### What the exercise asks
Every line of the data is to be reproduced exactly.

### Items from a data source
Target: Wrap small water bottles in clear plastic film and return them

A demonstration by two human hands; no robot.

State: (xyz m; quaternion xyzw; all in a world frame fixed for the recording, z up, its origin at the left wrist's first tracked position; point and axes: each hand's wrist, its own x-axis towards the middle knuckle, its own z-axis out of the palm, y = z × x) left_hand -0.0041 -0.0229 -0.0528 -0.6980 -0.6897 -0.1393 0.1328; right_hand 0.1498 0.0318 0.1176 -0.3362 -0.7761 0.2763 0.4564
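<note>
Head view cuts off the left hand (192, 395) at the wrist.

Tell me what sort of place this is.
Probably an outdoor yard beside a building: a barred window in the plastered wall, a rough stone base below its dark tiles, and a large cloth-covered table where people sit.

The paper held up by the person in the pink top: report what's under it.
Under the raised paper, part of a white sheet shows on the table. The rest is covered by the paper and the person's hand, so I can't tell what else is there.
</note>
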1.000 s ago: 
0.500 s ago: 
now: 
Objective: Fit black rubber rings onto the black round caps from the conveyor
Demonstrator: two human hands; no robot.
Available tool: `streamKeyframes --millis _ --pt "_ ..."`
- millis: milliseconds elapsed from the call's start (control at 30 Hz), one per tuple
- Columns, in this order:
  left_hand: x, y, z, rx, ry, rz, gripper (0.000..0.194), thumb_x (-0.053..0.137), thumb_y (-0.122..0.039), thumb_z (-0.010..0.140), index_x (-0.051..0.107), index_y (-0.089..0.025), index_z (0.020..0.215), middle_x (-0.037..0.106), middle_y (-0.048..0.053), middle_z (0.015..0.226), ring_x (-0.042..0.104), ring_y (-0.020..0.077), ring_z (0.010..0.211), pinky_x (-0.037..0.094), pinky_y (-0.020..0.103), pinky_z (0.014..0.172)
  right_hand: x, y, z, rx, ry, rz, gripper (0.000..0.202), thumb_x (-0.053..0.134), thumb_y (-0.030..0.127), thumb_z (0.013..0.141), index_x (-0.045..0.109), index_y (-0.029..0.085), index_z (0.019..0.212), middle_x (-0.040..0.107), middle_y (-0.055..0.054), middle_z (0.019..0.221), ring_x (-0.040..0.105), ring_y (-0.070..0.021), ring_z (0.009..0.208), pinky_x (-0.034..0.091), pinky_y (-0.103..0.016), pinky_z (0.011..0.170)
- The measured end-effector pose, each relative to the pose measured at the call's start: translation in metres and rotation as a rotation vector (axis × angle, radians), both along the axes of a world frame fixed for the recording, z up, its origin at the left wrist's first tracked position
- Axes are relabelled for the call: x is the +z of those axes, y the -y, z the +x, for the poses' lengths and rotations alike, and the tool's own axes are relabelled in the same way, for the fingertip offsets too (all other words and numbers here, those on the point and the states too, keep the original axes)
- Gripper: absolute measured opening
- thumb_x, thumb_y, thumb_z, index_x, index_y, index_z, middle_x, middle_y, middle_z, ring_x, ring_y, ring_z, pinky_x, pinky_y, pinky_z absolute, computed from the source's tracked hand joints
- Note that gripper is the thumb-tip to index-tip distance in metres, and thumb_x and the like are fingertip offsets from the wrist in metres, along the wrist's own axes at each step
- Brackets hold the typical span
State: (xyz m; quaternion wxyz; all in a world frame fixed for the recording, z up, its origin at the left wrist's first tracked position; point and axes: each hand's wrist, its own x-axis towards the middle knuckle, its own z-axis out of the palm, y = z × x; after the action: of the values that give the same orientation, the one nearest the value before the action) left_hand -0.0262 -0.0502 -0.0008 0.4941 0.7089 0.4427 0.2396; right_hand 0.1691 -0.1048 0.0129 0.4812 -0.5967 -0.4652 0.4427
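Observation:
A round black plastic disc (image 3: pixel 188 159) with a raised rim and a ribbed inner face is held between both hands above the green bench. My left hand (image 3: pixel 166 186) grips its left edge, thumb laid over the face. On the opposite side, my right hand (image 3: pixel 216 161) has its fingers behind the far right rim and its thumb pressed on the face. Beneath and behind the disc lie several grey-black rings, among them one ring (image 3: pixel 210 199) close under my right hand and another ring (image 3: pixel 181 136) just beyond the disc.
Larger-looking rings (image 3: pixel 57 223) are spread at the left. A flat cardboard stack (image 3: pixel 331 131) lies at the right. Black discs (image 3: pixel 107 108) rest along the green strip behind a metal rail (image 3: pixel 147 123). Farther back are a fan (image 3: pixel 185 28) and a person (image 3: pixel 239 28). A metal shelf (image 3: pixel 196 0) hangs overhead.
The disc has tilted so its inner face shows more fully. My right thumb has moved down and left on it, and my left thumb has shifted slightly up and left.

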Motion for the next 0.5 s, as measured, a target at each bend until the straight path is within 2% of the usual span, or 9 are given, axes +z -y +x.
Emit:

### Exercise output
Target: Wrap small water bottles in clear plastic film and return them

A demonstration by two human hands; no robot.

State: (xyz m; quaternion xyzw; all in a world frame fixed for the recording, z up, its origin at the left wrist's first tracked position; point and axes: each hand's wrist, its own x-axis towards the middle knuckle, its own z-axis out of the palm, y = z × x) left_hand -0.0041 -0.0229 -0.0528 -0.6980 -0.6897 -0.1393 0.1328; right_hand 0.1498 0.0318 0.1176 -0.3362 -0.7761 0.2763 0.4564
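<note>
Head view cuts off the left hand (192, 395) at the wrist.

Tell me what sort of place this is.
Probably an outdoor yard beside a building: a barred window in the plastered wall, a rough stone base below its dark tiles, and a large cloth-covered table where people sit.

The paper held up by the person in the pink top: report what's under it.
Under the raised paper, part of a white sheet shows on the table. The rest is covered by the paper and the person's hand, so I can't tell what else is there.
</note>
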1.000 s ago: 
0.500 s ago: 
now: 
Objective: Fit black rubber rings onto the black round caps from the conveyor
Demonstrator: two human hands; no robot.
Available tool: `streamKeyframes --millis _ --pt "_ ..."`
- millis: milliseconds elapsed from the call's start (control at 30 Hz), one per tuple
- Columns, in this order:
  left_hand: x, y, z, rx, ry, rz, gripper (0.000..0.194), thumb_x (-0.053..0.137), thumb_y (-0.122..0.039), thumb_z (-0.010..0.140), index_x (-0.051..0.107), index_y (-0.089..0.025), index_z (0.020..0.215), middle_x (-0.037..0.106), middle_y (-0.048..0.053), middle_z (0.015..0.226), ring_x (-0.042..0.104), ring_y (-0.020..0.077), ring_z (0.010..0.211), pinky_x (-0.037..0.094), pinky_y (-0.020..0.103), pinky_z (0.014..0.172)
  right_hand: x, y, z, rx, ry, rz, gripper (0.000..0.202), thumb_x (-0.053..0.134), thumb_y (-0.030..0.127), thumb_z (0.013..0.141), index_x (-0.045..0.109), index_y (-0.029..0.085), index_z (0.019..0.212), middle_x (-0.040..0.107), middle_y (-0.055..0.054), middle_z (0.019..0.221), ring_x (-0.040..0.105), ring_y (-0.070..0.021), ring_z (0.009..0.208), pinky_x (-0.034..0.091), pinky_y (-0.103..0.016), pinky_z (0.011..0.170)
- The measured end-effector pose, each relative to the pose measured at the call's start: translation in metres and rotation as a rotation vector (axis × angle, radians), both along the axes of a world frame fixed for the recording, z up, its origin at the left wrist's first tracked position
- Axes are relabelled for the call: x is the +z of those axes, y the -y, z the +x, for the poses' lengths and rotations alike, and the tool's own axes are relabelled in the same way, for the fingertip offsets too (all other words and numbers here, those on the point and the states too, keep the original axes)
- Gripper: absolute measured opening
- thumb_x, thumb_y, thumb_z, index_x, index_y, index_z, middle_x, middle_y, middle_z, ring_x, ring_y, ring_z, pinky_x, pinky_y, pinky_z absolute, computed from the source's tracked hand joints
- Note that gripper is the thumb-tip to index-tip distance in metres, and thumb_x and the like are fingertip offsets from the wrist in metres, along the wrist's own axes at each step
- Brackets hold the typical span
State: (xyz m; quaternion wxyz; all in a world frame fixed for the recording, z up, its origin at the left wrist's first tracked position; point and axes: each hand's wrist, its own x-axis towards the middle knuckle, its own z-axis out of the palm, y = z × x; after the action: of the values that give the same orientation, the one nearest the value before the action) left_hand -0.0262 -0.0502 -0.0008 0.4941 0.7089 0.4427 0.2396; right_hand 0.1691 -0.1048 0.0129 0.4812 -0.5967 -0.4652 0.4427
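Observation:
A round black plastic disc (image 3: pixel 188 159) with a raised rim and a ribbed inner face is held between both hands above the green bench. My left hand (image 3: pixel 166 186) grips its left edge, thumb laid over the face. On the opposite side, my right hand (image 3: pixel 216 161) has its fingers behind the far right rim and its thumb pressed on the face. Beneath and behind the disc lie several grey-black rings, among them one ring (image 3: pixel 210 199) close under my right hand and another ring (image 3: pixel 181 136) just beyond the disc.
Larger-looking rings (image 3: pixel 57 223) are spread at the left. A flat cardboard stack (image 3: pixel 331 131) lies at the right. Black discs (image 3: pixel 107 108) rest along the green strip behind a metal rail (image 3: pixel 147 123). Farther back are a fan (image 3: pixel 185 28) and a person (image 3: pixel 239 28). A metal shelf (image 3: pixel 196 0) hangs overhead.
The disc has tilted so its inner face shows more fully. My right thumb has moved down and left on it, and my left thumb has shifted slightly up and left.
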
Motion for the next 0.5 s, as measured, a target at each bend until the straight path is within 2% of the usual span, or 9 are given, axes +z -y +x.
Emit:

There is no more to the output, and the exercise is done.